The State of Democrats

Visuals show the momentum is all on one side.

 

The State of the Democratic Party

Reeling from Kamala Harris’ 2024 loss, Democrats are at a crossroads. These charts illustrate just how bad things have gotten—and the possible paths forward.

  1. The Party’s reputation has hit rock bottom: According to a new Quinnipiac poll, the share of a Americans who have an unfavorable view of the Democratic Party is at a record high of 57%, with just 22% of men holding a favorable view of Dems.

  1. The Democratic bench looks thin: Per a new Echelon Insights poll, only Kamala Harris beats out a hypothetical “Generic Democrat” in the 2028 primary race.

  1. Media decline: Once-powerful liberal mouthpieces, such as CNN and MSNBC, have seen their ratings drop post-election, while competitors like Fox News and independent media upstarts, thrive.

  1. Media decline Pt. 2: Progressive organizations and individuals have abandoned X/Twitter in protest of the platform’s supposed right-wing turn under Elon Musk, but they’re arguably hurting themselves by flocking to Bluesky, which offers substantially lower reach.

  1. What the people want: A new Data for Progress poll has found the share of Democratic voters who want the party to focus on economic issues (63%) is more than double the percentage who want it to highlight “cultural and social issues like equity and justice.”

  1. What seems to work: Since 2018, the biggest Democratic overperformers in elections have tended to be moderates, according to a Split Ticket analysis.

The latest: Democrats tapped Ken Martin as their new DNC chair this weekend, but the real action happened at the meetings leading up to the vote.

  • Semafor reporter Dave Weigel said there was a “heavy rhetorical focus on diversity” at the forum, where every candidate for the chairmanship raised their hand after being asked if “racism and misogyny played a role” in Harris’ defeat.

  • Asked if they would pledge to appoint more than one transgender person to an at-large seat, all but one candidate raised their hand.

Outgoing DNC chairman Jaime Harrison explaining the rules for electing officers: 

We will specify that when we have a gender non-binary candidate or officer, the non-binary individual is counted as neither male nor female, and the remaining six offices must be gender balanced.
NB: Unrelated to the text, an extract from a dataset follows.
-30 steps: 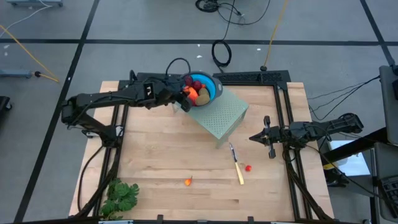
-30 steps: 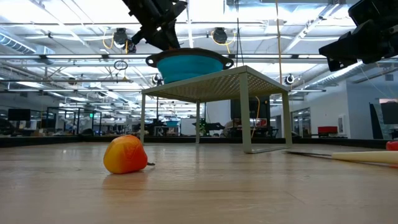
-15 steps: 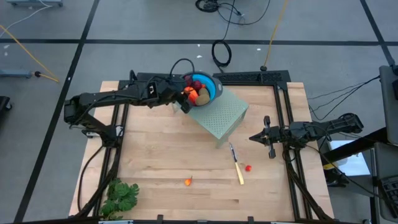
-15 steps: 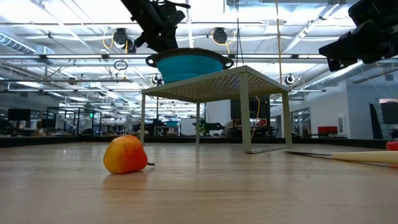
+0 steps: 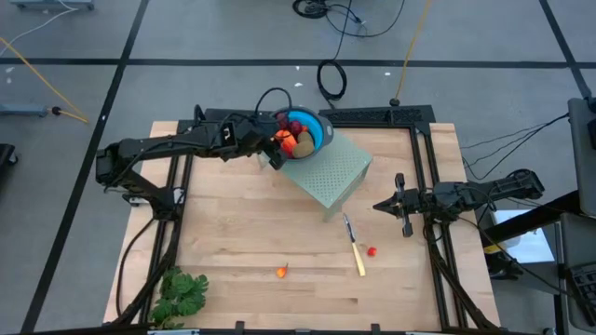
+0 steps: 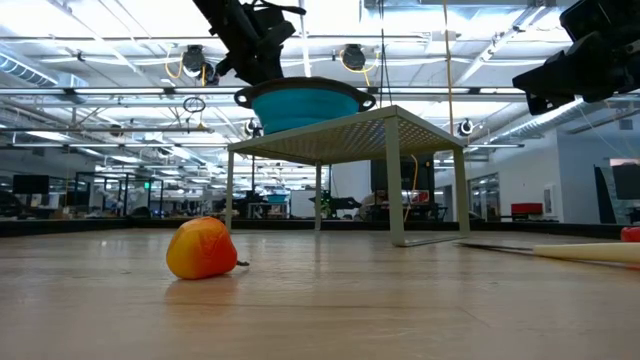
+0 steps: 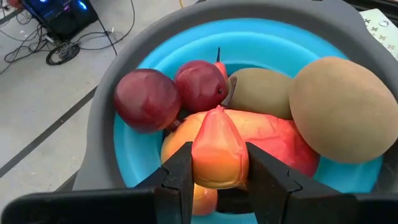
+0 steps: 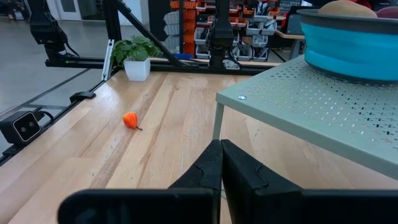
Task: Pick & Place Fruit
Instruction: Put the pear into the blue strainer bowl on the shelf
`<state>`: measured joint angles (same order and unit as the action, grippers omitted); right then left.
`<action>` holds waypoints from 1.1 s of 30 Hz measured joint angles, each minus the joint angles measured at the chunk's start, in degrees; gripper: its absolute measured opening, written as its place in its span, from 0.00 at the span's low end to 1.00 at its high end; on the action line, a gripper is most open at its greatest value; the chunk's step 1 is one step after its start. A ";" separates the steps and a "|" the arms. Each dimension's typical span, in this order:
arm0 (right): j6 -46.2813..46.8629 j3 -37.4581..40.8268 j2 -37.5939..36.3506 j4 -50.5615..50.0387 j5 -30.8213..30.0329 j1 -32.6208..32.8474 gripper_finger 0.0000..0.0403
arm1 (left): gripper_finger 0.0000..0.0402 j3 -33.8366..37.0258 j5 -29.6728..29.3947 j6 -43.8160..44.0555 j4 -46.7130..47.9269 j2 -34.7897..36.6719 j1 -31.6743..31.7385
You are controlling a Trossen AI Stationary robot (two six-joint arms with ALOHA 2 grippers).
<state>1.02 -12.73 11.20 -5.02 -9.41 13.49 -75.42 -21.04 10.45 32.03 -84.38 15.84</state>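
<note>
- In the upper middle of the overhead view, the left gripper (image 5: pixel 277 149) hovers at the left rim of a blue bowl (image 5: pixel 321 133) that stands on a pale green perforated stand (image 5: pixel 337 174).
- Its fingers (image 7: pixel 176 180) are closed narrowly on a small orange-red fruit piece (image 7: pixel 218 149), held just above the pile in the bowl.
- In the left wrist view the held piece is pear-shaped; its long axis runs up the frame, with the pointed tip toward the top and the broad end down between the fingers.
- Already in the bowl: two dark red balls (image 7: pixel 144 99), an olive-brown oval (image 7: pixel 261 92), a large tan ball (image 7: pixel 342 109) and a longer orange-red piece (image 7: pixel 277 138).
- The step in hand looks like the placing of this piece; the next move likely calls for opening the fingers over the bowl's middle so it drops inside rather than over the rim.
- Two tiny fruits remain on the wooden table (image 5: pixel 233 233): one at lower middle (image 5: pixel 282 272), one (image 5: pixel 371 250) beside a yellow-handled knife (image 5: pixel 356 251).
- The right gripper (image 5: pixel 380 205) waits at middle right of the overhead view, fingers pressed together and empty.
</note>
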 joint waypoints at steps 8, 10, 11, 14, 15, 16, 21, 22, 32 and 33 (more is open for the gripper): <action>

With the results of the previous four elections, our elected officers are currently two male and two female. In order to be gender balanced, we must elect one male, one female and one person of any gender.
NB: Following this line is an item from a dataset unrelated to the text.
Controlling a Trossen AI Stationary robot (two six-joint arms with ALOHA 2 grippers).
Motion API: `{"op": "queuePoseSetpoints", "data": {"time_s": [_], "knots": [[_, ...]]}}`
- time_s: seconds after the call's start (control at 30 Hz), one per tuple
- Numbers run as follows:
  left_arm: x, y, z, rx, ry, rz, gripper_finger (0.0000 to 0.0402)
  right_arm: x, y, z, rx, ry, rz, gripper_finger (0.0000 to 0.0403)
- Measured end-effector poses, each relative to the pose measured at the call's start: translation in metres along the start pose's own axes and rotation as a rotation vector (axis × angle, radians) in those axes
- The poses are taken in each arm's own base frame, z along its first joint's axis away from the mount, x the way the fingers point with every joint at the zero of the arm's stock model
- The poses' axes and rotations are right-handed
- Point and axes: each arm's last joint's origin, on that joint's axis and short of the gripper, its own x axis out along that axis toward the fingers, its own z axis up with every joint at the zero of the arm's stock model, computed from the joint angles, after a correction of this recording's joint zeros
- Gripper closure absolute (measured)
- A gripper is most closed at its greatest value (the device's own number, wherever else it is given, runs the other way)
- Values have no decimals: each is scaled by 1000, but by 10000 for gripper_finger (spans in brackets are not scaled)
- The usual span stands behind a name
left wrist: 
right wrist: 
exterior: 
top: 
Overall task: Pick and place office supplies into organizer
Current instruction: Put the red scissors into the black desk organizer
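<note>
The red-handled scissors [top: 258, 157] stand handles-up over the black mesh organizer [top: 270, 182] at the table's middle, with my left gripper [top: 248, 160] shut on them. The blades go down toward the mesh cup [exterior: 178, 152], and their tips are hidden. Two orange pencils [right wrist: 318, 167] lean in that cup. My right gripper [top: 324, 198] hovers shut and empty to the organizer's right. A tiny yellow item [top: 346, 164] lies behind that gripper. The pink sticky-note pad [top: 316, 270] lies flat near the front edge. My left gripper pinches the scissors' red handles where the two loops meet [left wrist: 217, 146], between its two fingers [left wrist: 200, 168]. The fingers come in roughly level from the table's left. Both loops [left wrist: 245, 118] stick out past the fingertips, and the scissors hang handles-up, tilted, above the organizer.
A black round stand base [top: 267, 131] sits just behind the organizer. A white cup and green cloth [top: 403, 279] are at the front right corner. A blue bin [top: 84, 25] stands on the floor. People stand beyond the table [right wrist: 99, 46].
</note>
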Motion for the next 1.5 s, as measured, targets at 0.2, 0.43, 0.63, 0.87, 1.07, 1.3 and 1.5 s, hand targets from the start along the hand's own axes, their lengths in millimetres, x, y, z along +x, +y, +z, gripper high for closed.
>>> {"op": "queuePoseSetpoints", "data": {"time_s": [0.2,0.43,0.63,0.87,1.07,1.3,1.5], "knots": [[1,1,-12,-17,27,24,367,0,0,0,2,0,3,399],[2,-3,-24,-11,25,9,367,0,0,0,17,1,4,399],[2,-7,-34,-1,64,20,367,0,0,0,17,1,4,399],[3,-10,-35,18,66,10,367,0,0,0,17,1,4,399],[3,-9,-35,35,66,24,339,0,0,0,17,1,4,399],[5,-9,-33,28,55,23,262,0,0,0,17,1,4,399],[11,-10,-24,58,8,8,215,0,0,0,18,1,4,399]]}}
A text from a Democratic Party strategist to Weigel:

More: Chris Cilizza, a friend of Bubba News and former CNN editor-at-large, recently summed up the state of Democrats by saying: “To look at that data and not think Democrats have a problem — especially considering they are out of power in the White House, Senate and House — is to willfully blind oneself to reality.”

(By the way, if you like Bubba News, there’s a good chance you’ll like Cilizza’s newsletter.)

Bubba’s Two Cents

Let’s zoom out and take a bit of a longer view of what’s happened to Democrats.

After Barack Obama ascended to the White House, it looked like Democrats had assembled a powerful coalition composed of working class voters and educated urbanites. But as the conservative thinkers Reihan Salam and Ross Douthat noted many years ago, the non-college educated mass electorate has been ping-ponging back and forth between the two parties for decades

“Since 1968, [working class] voters have provided the ‘silent majority’ that elected Nixon, the ‘Reagan Democrats’ who gave the Gipper his landslides and the ‘angry white men’ who put the Gingrich G.O.P. over the top in 1994. ... Yet after each Republican triumph, this working-class constituency ... has become disillusioned with conservative governance and returned to the Democratic column,” they wrote in their 2008 book “Grand New Party.”

In other words, these voters have shown they’re up for grabs if they feel their interests aren’t being heard. And yet Democrats, who know these voters are a critical part of their coalition, have forgotten how to represent them. It’s no secret—to Democrats themselves, even—that the party has to get back in touch with the working class. And yet, they seem incapable of doing it.

Check out Wall Street Journal political correspondent Molly Ball’s take on the weekend’s DNC meeting:

"Yet as the would-be leaders bickered over party mechanics, the very pathologies that many critics argue have alienated Democrats from the American heartland were on display: a party captive to leftist activists, obsessed with divisive litmus tests, out of touch with regular people’s concerns and in thrall to a patronizing identity politics that alienates many of the very minorities it is meant to attract. Nor did anyone dare to argue that the prior administration’s failures might have contributed to voters’ sour view of Democrats, that Biden dragged the party down or that Harris was a mediocre candidate.”

Dems are being presented with a choice between the effete, cultural progressivism that’s come to define their party (and that thrills the college-educated elites who run the party) and the working class voters they desperately need to win elections.